Work request
The lines to be extracted run from the start of the listing through the line containing "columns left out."; copy them exactly and nothing else.
--- --- ---
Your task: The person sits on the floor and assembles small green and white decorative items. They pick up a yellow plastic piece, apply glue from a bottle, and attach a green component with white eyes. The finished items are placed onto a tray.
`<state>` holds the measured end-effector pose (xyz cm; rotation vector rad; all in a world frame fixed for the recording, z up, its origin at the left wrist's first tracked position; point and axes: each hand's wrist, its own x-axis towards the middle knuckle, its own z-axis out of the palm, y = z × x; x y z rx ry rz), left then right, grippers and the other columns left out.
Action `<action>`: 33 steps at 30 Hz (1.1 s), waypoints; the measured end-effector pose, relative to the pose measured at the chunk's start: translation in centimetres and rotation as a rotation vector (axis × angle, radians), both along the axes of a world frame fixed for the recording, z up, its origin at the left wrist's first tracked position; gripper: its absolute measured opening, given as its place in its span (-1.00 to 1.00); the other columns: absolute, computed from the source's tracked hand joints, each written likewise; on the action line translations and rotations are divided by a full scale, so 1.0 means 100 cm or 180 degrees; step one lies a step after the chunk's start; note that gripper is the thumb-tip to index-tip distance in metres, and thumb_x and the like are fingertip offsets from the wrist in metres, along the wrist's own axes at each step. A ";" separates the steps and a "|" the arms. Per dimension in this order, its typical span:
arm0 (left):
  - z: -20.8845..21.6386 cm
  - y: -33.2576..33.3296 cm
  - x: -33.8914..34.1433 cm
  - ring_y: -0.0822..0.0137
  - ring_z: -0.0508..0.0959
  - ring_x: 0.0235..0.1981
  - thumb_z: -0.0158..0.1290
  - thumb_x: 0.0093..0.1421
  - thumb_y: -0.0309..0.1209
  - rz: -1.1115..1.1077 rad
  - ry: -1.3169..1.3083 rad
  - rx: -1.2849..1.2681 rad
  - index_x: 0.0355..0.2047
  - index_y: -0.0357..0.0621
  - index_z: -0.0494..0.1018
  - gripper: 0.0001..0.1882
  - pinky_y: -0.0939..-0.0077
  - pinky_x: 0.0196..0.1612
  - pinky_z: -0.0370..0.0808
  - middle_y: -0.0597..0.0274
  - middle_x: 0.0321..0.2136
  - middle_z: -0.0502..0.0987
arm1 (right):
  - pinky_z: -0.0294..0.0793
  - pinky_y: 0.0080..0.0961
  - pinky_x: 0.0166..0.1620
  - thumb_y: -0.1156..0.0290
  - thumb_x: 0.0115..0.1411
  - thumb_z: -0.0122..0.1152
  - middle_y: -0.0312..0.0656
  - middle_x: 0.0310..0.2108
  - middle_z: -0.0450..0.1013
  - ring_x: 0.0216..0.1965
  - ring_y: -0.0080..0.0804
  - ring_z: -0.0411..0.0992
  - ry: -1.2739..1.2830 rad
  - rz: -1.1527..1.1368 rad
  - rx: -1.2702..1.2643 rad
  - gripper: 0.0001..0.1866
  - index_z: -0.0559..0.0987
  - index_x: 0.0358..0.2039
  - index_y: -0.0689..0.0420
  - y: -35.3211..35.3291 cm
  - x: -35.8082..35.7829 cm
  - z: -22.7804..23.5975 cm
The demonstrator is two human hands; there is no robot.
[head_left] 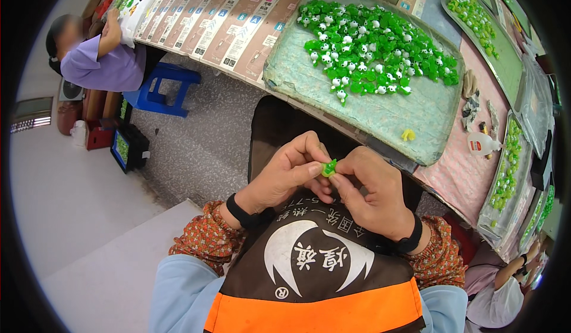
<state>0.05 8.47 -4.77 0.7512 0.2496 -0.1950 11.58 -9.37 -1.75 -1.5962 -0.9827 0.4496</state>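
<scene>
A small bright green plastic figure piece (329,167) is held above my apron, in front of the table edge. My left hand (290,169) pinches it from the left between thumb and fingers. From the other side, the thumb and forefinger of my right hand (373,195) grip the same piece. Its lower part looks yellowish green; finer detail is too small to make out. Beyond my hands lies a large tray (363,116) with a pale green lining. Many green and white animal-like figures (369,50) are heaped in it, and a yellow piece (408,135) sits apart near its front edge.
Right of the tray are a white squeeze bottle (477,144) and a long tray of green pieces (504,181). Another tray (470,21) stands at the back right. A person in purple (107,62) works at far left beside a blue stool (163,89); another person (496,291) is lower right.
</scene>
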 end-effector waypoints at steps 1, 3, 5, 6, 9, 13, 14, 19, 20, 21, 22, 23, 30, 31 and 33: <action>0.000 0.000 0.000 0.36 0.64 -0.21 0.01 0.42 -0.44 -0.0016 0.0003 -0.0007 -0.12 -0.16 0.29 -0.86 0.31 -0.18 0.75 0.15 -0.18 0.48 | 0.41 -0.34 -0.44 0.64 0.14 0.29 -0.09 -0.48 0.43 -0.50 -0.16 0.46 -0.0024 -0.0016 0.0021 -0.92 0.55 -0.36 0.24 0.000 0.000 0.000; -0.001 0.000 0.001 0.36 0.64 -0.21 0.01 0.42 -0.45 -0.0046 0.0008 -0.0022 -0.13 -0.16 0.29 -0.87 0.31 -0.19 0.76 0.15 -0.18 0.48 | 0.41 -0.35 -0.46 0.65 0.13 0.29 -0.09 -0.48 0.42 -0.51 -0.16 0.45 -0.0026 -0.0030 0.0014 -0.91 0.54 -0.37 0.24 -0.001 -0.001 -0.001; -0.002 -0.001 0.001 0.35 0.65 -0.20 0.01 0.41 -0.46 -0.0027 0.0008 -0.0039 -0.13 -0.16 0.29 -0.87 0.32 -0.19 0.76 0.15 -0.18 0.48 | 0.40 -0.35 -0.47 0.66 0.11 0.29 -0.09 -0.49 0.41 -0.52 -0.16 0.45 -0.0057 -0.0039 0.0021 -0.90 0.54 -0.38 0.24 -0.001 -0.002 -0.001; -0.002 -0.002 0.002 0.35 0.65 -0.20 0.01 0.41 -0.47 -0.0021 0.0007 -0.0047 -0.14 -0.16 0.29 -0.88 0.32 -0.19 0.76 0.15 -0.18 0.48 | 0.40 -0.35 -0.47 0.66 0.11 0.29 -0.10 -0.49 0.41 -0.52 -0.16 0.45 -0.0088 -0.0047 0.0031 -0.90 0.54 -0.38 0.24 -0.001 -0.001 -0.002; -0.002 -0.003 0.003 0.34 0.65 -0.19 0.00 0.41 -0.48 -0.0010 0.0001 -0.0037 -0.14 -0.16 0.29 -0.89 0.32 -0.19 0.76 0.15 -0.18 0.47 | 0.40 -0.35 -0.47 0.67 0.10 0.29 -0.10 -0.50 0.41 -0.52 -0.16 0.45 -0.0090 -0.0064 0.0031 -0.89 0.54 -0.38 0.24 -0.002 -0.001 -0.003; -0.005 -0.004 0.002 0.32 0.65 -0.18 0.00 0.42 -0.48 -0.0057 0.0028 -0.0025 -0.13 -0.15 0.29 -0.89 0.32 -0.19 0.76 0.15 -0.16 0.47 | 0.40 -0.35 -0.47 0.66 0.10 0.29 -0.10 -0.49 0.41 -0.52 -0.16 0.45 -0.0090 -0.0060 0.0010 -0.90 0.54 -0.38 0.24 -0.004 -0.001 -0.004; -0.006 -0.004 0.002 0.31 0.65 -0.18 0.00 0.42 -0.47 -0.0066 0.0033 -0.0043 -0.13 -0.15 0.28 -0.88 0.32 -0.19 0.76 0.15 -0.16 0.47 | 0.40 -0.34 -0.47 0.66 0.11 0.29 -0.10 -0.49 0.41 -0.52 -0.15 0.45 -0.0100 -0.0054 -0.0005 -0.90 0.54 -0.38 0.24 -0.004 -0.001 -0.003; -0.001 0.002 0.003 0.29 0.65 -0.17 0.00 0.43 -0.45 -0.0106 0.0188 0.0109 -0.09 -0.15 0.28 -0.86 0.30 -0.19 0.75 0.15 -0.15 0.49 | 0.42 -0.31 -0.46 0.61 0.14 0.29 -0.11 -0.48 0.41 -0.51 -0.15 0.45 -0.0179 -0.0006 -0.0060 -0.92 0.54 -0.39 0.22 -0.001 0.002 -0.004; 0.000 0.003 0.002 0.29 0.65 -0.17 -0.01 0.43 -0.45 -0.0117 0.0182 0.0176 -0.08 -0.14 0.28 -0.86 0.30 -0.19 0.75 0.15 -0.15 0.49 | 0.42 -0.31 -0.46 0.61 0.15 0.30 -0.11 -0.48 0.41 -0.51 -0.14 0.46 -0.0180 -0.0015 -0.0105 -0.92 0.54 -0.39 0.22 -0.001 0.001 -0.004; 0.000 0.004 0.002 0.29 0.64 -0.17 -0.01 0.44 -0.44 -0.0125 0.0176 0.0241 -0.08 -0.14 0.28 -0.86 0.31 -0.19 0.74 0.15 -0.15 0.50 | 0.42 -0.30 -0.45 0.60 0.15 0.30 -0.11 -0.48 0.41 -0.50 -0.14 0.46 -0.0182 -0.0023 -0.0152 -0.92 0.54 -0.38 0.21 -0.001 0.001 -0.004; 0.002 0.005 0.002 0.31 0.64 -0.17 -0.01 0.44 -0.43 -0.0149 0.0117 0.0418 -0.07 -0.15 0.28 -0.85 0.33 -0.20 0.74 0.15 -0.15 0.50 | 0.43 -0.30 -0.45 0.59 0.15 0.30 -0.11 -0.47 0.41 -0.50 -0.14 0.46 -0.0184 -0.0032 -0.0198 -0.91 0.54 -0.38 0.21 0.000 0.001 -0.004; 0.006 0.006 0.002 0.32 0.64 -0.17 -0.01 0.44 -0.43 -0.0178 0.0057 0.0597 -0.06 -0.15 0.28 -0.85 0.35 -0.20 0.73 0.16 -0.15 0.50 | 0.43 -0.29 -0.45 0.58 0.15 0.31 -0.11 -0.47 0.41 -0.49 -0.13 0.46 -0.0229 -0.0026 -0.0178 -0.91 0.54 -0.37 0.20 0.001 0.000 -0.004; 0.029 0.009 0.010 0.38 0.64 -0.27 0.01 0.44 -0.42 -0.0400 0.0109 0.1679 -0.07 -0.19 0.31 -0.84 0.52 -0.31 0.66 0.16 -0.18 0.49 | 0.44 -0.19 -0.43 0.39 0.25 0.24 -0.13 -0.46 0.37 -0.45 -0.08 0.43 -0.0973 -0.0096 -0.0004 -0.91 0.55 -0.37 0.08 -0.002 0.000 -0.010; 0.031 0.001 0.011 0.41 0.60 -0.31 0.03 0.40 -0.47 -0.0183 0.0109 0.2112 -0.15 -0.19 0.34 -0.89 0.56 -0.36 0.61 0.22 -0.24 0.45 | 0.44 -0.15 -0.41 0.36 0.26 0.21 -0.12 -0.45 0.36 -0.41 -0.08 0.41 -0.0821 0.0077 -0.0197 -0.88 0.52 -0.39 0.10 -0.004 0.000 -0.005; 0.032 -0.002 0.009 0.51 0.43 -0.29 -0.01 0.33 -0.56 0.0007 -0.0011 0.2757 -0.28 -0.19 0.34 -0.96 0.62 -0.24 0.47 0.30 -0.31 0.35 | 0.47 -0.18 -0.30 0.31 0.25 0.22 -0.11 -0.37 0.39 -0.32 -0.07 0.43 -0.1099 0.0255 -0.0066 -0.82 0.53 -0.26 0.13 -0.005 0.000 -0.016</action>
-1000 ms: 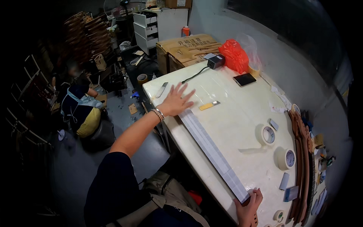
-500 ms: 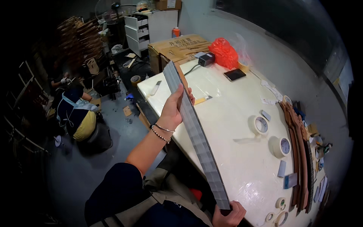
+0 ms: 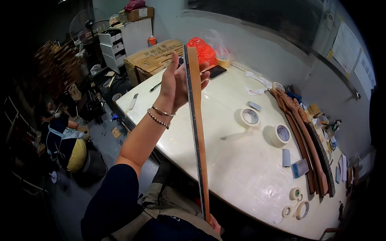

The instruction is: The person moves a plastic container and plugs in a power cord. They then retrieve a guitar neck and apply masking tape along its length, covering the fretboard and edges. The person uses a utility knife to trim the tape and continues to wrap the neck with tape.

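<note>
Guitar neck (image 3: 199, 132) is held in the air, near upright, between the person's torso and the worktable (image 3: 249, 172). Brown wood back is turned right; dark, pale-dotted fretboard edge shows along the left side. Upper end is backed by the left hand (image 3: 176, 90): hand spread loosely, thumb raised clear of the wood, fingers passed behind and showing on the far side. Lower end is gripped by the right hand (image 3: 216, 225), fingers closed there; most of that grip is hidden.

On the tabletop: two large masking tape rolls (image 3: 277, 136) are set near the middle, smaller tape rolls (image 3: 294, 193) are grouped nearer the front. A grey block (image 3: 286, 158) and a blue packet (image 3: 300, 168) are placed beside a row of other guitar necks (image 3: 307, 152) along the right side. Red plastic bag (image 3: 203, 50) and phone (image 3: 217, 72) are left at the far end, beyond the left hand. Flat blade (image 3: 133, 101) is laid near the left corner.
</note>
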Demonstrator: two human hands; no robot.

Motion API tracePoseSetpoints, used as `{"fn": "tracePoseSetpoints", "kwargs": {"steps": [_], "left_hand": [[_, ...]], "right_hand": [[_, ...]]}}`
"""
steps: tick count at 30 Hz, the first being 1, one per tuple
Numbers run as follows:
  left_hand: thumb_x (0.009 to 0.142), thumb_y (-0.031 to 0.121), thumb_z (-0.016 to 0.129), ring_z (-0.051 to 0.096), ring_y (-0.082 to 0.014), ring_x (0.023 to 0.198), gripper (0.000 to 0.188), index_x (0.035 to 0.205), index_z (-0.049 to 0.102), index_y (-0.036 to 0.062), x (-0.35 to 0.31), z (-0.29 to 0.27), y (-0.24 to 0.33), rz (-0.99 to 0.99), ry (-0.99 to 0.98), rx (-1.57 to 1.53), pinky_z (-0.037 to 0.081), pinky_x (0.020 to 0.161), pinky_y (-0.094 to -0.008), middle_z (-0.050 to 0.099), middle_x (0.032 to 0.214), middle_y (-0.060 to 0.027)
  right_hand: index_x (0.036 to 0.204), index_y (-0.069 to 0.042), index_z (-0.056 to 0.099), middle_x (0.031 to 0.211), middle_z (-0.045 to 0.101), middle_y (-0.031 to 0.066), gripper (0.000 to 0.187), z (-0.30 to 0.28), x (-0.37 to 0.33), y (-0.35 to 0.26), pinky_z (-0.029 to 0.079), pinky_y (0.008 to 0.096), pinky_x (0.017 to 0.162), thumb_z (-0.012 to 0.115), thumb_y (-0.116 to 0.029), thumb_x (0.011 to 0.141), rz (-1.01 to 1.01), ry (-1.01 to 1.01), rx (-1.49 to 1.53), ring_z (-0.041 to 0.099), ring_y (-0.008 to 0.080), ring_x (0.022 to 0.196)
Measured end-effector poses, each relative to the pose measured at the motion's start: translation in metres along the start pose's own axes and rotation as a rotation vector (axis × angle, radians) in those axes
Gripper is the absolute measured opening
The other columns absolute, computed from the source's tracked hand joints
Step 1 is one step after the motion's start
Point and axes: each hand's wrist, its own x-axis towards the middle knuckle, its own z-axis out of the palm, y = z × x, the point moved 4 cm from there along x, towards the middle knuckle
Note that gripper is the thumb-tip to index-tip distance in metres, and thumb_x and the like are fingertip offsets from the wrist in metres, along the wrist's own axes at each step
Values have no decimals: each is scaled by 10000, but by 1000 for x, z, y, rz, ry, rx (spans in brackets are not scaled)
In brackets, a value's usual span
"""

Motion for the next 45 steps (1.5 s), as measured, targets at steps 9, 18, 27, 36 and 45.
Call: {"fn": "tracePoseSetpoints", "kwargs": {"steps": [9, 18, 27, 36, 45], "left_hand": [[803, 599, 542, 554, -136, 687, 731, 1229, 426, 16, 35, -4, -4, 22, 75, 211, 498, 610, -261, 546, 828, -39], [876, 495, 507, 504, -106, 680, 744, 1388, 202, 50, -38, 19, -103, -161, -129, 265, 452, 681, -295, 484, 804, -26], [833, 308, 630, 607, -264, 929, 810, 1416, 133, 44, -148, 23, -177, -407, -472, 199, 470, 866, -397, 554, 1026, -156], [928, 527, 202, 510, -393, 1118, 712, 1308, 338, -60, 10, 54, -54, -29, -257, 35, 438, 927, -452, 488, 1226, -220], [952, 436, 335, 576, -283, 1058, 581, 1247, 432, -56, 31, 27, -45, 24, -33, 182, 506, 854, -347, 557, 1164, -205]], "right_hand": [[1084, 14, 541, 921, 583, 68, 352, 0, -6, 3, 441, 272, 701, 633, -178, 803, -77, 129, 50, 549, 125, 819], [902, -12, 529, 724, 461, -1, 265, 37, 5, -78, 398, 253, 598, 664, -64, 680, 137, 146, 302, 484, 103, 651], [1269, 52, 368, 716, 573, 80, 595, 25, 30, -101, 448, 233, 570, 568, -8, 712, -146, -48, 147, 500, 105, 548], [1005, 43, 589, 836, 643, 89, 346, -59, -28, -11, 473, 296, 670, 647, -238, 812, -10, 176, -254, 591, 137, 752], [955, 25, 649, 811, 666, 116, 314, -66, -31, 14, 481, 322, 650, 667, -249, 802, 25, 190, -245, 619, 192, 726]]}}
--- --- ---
Answer to this problem
Your task: The person sits on the floor and assembles small green and white decorative items. They pick up a yellow plastic piece, apply glue from a bottle, and attach a green component with white eyes. The finished items are placed onto a tray.
`<state>` holds the measured end-effector pose (xyz cm; rotation vector rad; all in a world frame fixed for the recording, z up, its origin at the left wrist's first tracked position; point and axes: each hand's wrist, its own x-axis towards the middle knuckle, its own z-axis out of the palm, y = z × x; x y z rx ry rz), left then right, grippers and the other columns left out.

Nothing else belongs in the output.